» WORK INSTRUCTION
The records that follow must be repeated exactly, except for their pictures.

[DATA EXTRACTS — start]

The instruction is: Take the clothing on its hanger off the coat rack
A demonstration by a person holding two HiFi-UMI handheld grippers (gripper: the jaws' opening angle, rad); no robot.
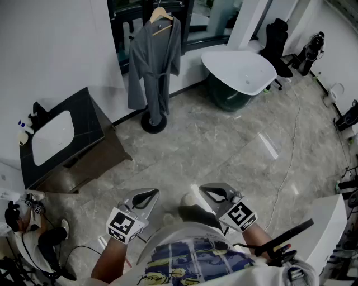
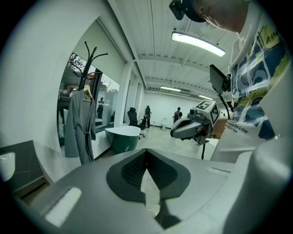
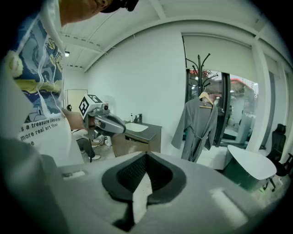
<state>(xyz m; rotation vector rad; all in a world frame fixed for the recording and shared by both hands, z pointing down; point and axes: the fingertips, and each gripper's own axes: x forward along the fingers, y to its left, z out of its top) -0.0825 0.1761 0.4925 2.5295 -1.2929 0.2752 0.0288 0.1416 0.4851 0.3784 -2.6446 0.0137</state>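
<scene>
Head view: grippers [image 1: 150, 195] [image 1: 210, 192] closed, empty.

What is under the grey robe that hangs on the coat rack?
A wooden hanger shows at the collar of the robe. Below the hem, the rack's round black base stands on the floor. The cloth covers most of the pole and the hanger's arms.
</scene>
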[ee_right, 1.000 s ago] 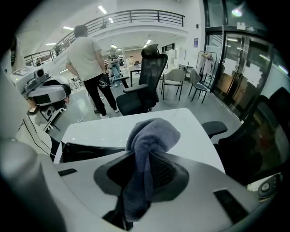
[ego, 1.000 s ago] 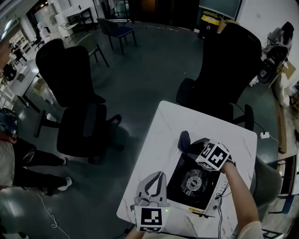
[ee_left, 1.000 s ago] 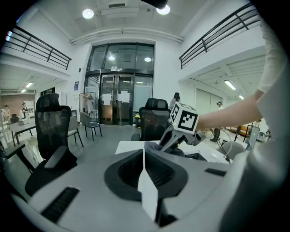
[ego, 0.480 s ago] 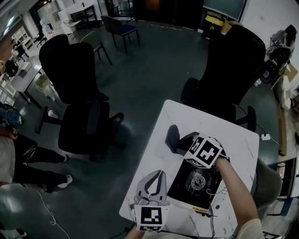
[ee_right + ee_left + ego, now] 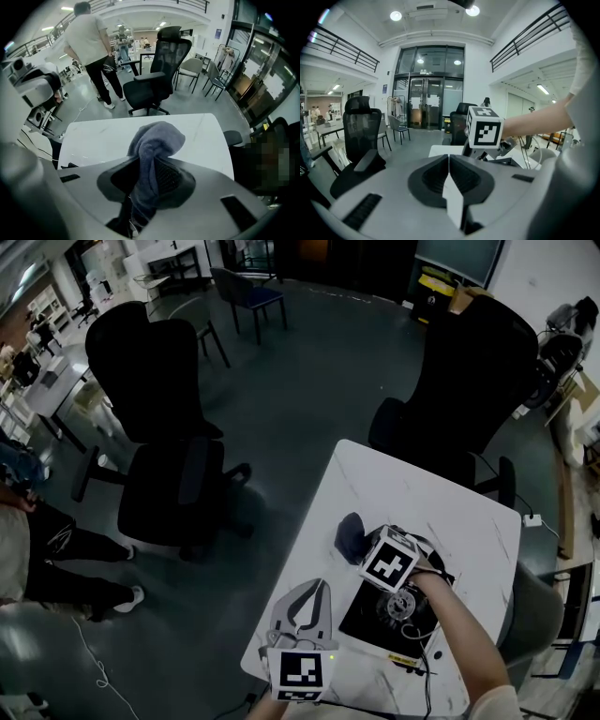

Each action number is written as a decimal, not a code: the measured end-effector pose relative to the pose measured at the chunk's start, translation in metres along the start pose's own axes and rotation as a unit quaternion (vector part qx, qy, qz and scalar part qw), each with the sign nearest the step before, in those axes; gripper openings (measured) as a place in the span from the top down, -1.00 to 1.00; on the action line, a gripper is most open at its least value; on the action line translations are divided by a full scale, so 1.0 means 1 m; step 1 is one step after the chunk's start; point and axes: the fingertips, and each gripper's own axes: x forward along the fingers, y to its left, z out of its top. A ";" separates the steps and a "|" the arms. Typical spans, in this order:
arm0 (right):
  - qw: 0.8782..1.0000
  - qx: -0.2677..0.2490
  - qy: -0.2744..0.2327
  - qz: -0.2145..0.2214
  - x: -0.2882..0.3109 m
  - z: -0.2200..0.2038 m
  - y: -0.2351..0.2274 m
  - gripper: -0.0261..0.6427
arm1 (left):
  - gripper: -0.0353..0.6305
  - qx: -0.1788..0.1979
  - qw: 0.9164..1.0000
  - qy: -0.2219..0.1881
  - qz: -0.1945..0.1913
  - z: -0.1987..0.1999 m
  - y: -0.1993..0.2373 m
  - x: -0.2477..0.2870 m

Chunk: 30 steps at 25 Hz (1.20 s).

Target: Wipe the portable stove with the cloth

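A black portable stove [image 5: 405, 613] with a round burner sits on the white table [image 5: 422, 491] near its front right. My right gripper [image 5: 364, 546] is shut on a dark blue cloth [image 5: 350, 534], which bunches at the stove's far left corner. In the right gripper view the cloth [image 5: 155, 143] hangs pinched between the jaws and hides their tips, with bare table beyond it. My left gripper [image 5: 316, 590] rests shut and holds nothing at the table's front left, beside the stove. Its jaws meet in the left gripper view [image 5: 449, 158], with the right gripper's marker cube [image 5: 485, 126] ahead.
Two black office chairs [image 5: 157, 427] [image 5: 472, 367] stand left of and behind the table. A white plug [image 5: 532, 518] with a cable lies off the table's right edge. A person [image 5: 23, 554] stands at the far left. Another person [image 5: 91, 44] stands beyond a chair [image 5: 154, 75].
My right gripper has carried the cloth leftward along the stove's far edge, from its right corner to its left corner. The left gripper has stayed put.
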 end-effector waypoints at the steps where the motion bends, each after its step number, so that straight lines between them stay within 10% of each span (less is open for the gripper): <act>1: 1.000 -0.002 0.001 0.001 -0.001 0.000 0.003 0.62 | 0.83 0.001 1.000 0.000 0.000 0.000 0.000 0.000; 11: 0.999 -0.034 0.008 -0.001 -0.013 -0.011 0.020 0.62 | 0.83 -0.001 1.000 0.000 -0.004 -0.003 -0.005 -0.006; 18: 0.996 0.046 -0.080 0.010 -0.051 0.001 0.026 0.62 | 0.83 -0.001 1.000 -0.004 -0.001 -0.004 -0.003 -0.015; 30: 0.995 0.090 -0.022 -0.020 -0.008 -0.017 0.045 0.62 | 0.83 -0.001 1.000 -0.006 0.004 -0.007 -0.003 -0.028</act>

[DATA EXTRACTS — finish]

» REPLY
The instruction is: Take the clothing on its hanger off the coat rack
A demonstration by a person holding two HiFi-UMI handheld grippers (gripper: the jaws' opening angle, rad); no robot.
<state>(xyz m; rotation vector rad; all in a world frame fixed for the recording and shared by both hands, z pointing down; point and axes: the fingertips, and each gripper's own axes: x forward along the fingers, y to its left, z out of its top) -0.0825 0.1761 0.4925 2.5295 -1.2929 0.2752 0.0288 0.1416 0.4851 0.3784 -2.6446 0.0137</state>
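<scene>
Head view: grippers [image 1: 150, 195] [image 1: 210, 192] closed, empty.

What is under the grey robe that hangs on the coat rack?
A wooden hanger shows at the collar of the robe. Below the hem, the rack's round black base stands on the floor. The cloth covers most of the pole and the hanger's arms.
</scene>
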[ee_right, 1.000 s ago] 
[ego, 1.000 s ago] 
[ee_left, 1.000 s ago] 
[ego, 0.480 s ago] 
[ee_right + ee_left + ego, now] 

Each action number is written as a decimal, not a code: the measured end-effector pose relative to the pose measured at the chunk's start, translation in metres along the start pose's own axes and rotation as a unit quaternion (vector part qx, qy, qz and scalar part qw), each with the sign nearest the step before, in those axes; gripper openings (measured) as a place in the span from the top down, -1.00 to 1.00; on the action line, a gripper is most open at its least value; on the action line translations are divided by a full scale, so 1.0 means 1 m; step 1 is one step after the chunk's start; point and axes: the fingertips, and each gripper's own axes: x forward along the fingers, y to its left, z out of its top. A ";" separates the steps and a "|" the arms. Typical spans, in this order:
arm0 (right):
  - qw: 0.8782..1.0000
  - qx: -0.2677..0.2490
  - qy: -0.2744..0.2327
  - qz: -0.2145..0.2214
  - x: -0.2882..0.3109 m
  - z: -0.2200..0.2038 m
  - y: -0.2351..0.2274 m
  - gripper: -0.0261..0.6427
arm1 (left):
  - gripper: -0.0353..0.6305
  - qx: -0.1788..0.1979
  - qw: 0.9164..1.0000
  - qy: -0.2219..0.1881
  - qz: -0.1945..0.1913
  - z: -0.1987..0.1999 m
  - y: -0.1993..0.2373 m
  - x: -0.2477..0.2870 m

Chunk: 30 steps at 25 Hz (1.20 s).

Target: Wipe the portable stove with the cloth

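A black portable stove [image 5: 405, 613] with a round burner sits on the white table [image 5: 422, 491] near its front right. My right gripper [image 5: 364, 546] is shut on a dark blue cloth [image 5: 350, 534], which bunches at the stove's far left corner. In the right gripper view the cloth [image 5: 155, 143] hangs pinched between the jaws and hides their tips, with bare table beyond it. My left gripper [image 5: 316, 590] rests shut and holds nothing at the table's front left, beside the stove. Its jaws meet in the left gripper view [image 5: 449, 158], with the right gripper's marker cube [image 5: 485, 126] ahead.
Two black office chairs [image 5: 157, 427] [image 5: 472, 367] stand left of and behind the table. A white plug [image 5: 532, 518] with a cable lies off the table's right edge. A person [image 5: 23, 554] stands at the far left. Another person [image 5: 91, 44] stands beyond a chair [image 5: 154, 75].
My right gripper has carried the cloth leftward along the stove's far edge, from its right corner to its left corner. The left gripper has stayed put.
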 end-effector waypoints at the steps where the motion bends, each after its step number, so that straight lines between them stay within 10% of each span (less is open for the gripper): <act>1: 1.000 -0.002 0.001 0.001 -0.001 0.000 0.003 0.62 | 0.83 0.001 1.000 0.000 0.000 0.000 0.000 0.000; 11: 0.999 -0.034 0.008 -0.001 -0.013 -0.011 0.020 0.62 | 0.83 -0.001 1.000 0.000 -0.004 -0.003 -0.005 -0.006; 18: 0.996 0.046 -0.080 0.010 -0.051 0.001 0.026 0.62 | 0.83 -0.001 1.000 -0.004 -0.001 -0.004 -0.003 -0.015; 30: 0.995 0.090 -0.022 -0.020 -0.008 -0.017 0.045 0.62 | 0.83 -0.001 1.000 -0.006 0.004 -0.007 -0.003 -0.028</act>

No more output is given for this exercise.